Я не знаю почему. В доме у нас никто на гитаре не играл. И вообще, примеров, вдохновляющих на подражание, вокруг не наблюдалось. Ну да, отец переписал на наш маленький магнитофон «Филипс» (чудо света!) у соседей по даче Окуджаву вперемешку с какими-то полублатными весельчаками. Окуджава понравился, в отличие от весельчаков, но не настолько, чтобы сразу хвататься за гитару. Нет, просто что-то носилось в воздухе.

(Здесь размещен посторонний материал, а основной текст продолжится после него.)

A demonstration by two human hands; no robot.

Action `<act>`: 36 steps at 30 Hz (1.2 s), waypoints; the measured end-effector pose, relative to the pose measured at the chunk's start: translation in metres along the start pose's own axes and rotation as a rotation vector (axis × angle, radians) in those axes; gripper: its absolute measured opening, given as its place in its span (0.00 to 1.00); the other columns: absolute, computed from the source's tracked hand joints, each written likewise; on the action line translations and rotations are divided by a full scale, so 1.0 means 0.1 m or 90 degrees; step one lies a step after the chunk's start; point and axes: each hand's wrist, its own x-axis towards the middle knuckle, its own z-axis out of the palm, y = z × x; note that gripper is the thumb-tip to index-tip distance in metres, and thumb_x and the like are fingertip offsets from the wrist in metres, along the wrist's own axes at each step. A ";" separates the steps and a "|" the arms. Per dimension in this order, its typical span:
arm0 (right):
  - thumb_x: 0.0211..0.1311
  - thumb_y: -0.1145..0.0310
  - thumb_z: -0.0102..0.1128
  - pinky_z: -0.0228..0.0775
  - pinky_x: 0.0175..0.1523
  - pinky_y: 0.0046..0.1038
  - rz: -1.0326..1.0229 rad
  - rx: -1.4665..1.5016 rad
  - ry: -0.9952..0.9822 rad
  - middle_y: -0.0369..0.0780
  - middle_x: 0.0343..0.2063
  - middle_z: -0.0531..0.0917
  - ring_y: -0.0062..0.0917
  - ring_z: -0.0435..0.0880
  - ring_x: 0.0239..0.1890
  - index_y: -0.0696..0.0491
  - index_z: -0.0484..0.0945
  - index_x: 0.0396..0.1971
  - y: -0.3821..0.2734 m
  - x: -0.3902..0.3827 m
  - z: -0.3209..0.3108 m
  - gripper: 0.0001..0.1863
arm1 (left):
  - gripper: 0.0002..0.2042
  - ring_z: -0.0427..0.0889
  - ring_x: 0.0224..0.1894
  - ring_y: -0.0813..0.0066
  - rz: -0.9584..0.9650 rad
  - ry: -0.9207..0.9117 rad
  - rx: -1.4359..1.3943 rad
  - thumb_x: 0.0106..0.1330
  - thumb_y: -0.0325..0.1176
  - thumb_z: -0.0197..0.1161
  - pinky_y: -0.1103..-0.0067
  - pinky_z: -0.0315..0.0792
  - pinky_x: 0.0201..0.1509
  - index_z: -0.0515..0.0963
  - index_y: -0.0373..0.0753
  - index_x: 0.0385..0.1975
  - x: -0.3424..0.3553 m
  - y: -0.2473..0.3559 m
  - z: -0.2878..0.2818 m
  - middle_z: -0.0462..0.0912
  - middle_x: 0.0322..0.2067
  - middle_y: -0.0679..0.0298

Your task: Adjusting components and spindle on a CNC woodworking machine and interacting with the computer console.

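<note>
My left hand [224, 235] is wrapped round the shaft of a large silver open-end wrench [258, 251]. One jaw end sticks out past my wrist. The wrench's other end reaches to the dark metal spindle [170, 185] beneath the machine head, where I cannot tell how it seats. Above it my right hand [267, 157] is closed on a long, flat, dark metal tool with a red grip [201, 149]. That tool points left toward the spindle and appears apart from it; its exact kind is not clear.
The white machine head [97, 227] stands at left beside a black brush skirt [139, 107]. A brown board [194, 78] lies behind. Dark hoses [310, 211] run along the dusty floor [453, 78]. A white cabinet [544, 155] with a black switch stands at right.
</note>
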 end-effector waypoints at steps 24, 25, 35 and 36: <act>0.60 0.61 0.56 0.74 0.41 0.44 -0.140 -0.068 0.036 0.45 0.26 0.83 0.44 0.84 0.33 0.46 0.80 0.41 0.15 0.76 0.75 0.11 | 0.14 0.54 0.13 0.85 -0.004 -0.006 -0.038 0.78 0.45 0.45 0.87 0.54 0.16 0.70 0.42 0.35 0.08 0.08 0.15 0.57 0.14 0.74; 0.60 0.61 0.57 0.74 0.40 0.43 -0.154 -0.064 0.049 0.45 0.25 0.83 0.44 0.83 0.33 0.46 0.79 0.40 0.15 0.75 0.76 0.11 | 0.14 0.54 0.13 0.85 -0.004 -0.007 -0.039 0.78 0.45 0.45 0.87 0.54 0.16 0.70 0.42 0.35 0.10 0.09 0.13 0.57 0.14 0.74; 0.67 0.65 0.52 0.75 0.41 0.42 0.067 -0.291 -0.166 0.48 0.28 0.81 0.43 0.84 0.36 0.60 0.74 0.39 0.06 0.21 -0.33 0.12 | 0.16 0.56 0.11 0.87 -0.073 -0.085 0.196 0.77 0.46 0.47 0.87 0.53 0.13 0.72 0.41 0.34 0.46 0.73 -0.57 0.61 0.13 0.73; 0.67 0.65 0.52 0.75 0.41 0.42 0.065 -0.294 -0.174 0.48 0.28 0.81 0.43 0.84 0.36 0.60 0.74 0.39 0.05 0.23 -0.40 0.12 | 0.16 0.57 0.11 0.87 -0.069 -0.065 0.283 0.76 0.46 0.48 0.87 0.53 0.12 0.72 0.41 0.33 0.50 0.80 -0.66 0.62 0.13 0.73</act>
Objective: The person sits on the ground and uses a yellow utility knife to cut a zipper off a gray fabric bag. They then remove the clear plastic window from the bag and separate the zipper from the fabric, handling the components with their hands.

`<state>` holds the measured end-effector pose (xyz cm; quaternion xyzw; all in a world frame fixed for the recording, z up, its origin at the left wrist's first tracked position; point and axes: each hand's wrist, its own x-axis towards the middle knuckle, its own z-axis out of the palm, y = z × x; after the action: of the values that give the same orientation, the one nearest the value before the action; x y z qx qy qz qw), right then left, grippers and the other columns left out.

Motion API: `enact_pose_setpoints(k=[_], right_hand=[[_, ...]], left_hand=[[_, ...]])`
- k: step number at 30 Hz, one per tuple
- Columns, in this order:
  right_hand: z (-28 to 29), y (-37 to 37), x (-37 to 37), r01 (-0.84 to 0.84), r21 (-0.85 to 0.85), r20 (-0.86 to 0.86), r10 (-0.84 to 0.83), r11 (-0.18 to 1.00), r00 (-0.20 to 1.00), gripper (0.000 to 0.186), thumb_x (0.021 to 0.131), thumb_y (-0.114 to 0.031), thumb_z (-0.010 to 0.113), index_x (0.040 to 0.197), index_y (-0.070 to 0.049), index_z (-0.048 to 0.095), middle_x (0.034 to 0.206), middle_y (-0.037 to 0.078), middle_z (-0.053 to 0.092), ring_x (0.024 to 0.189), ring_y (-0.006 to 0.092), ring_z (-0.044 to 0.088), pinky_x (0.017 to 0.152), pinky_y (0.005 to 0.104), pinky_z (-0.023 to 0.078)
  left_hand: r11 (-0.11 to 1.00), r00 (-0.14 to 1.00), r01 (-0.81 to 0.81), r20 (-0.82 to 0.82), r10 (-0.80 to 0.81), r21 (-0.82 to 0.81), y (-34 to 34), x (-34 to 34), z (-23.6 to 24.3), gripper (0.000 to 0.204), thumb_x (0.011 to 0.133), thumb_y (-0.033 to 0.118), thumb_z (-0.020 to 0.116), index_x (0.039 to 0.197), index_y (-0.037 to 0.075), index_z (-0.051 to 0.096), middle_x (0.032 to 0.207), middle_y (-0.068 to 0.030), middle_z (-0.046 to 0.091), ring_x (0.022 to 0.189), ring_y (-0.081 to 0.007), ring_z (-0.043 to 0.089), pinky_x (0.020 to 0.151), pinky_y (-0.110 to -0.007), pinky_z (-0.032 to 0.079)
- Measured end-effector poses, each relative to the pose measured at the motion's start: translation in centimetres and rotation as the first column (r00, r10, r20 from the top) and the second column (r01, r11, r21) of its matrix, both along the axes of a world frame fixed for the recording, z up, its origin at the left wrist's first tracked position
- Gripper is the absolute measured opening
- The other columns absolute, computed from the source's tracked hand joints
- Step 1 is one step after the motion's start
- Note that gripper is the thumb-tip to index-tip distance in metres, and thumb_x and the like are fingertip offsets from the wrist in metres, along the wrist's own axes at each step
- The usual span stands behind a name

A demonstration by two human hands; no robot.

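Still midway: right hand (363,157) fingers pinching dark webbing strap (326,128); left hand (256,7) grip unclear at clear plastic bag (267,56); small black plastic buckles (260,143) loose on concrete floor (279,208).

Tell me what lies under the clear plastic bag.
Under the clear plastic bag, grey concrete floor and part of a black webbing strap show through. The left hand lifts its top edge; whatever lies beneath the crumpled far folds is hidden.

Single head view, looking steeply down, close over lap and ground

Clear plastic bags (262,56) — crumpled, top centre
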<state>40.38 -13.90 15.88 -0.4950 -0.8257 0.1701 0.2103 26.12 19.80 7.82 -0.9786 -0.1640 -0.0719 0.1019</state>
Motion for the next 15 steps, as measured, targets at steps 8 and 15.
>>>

Да и гитары у меня нет. Гитара висит на стене в доме нашего дачного хозяина (мы снимали дачу в Валентиновке). Хозяина зовут Александр Исидорович, он играет с отцом в шахматы, задумчиво шипит, выпуская воздух – «ш-ш-ш…» Гитара принадлежит его сыну Игорю, Игорь плавает на научно-исследовательском судне «Витязь», и мы его никогда не видели. Я захожу в комнату, прошу разрешения посмотреть гитару. Ее давно никто не брал в руки, с торца она покрыта пылью. На головке грифа как полагается, розовый шелковый бант. Гитара завораживает своей фантастической формой, запахом дерева и лака, самим своим названием – «ги-та-ра», само слово уже звучит как музыка. Струны находятся на расстоянии сантиметра от грифа и играть на ней невозможно. Да я и не умею – просто видел, что что-то там на грифе надо зажимать. Я пытаюсь зажать – не получается. Тогда я просто тихонько бренькаю по струнам – то по трем сразу, то по каждой в отдельности, и гитара отзывается волшебным звуком. Я почти играю! Заниматься этим можно до бесконечности.